Filled with fascinating information, this invaluable combination of concise text and crisp photographs brings to life the Cuban culture, history, and spirit. Above all, it reveals in vibrant, full-color images real kids with real names and real stories. There is Yisel, who adores patty cake. Dairon and Lialne who, after school, study traditional Cuban music. Georgina who loves to listen to her grandfather’s stories. Much about Cuba is different from America, but much about their children is the same. They both blow out candles on birthday cakes baked by their mothers. They both love baseball. They both go to school and dream, of the future.
These photographs ensure that young readers will recognize the differences and appreciate the differences.

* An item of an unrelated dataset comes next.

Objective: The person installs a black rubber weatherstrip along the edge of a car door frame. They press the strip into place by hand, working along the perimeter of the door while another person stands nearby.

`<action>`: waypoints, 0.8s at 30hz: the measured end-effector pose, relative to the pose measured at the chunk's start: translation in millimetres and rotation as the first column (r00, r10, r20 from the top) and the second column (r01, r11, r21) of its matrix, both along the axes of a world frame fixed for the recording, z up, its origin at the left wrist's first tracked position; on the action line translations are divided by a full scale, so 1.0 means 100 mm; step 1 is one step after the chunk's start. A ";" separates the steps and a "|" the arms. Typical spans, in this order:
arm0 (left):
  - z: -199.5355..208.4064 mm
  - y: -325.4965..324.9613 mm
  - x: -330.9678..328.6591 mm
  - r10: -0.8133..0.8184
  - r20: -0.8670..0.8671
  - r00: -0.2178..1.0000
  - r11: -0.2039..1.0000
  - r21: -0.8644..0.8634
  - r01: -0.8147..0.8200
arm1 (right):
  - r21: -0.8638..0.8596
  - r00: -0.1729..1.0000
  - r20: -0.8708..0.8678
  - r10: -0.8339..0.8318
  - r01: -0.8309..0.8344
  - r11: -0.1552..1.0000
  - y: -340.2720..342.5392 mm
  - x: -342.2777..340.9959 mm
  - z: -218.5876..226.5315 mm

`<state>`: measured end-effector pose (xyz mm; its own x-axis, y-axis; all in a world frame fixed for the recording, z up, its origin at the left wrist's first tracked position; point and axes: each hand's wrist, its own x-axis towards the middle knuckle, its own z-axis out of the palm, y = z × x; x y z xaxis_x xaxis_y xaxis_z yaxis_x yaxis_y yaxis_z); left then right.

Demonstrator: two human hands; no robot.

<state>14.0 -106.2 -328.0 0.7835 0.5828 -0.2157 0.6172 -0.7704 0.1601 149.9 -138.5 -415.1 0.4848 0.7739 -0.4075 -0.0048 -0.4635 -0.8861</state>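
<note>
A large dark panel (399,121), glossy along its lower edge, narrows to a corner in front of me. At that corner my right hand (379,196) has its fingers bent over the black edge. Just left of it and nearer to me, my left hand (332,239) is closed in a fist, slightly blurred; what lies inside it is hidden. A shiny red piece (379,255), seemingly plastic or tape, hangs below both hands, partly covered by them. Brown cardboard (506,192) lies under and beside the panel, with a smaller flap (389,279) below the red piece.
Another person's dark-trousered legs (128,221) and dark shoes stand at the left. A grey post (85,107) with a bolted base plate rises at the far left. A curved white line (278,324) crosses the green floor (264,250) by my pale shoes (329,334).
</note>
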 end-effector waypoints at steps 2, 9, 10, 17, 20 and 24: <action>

- A Notable Social Studies Trade Book for Young People, 2001
“Vibrant, full-color pictures of Cuban children and their families in rural and urban settings cover the pages of this upbeat and positive photo-essay. Celebrations, school, a doctor’s office, farm work, sports, making music, and dance are shown. Without broaching political differences between Cuba and the U.S., the text informs readers that education is free, even for university. Youngsters dressed in their school uniforms are depicted reading and writing in rustic classrooms. The photos also reflect a close-knit home life; the children are shown laughing and playing with makeshift sports equipment. The text alone suggests a life with few problems. The photos add balance, showing some of the challenges that the Cuban people face.”
– School Library Journal
“Photojournalist George Ancona takes his camera back to Cuba 40 years after his first visit, which was right in the middle of the revolution. What he finds four decades later is a country rich in history, culture, and traditions but short on things Americans take for granted like paper, gasoline, and medicine. Superb color photographs show children at work and play, emphasizing the love and pride they have in their country. Many of their activities will be familiar: Cuban kids love playing baseball, blowing out candles on birthday cakes, and listening to stories, with a few variations, of course. The well-written text also touches on the impact of communism, Castro, and other important names like Che Guevara and Jose Marti. A very fine portrait of modern Cuba.”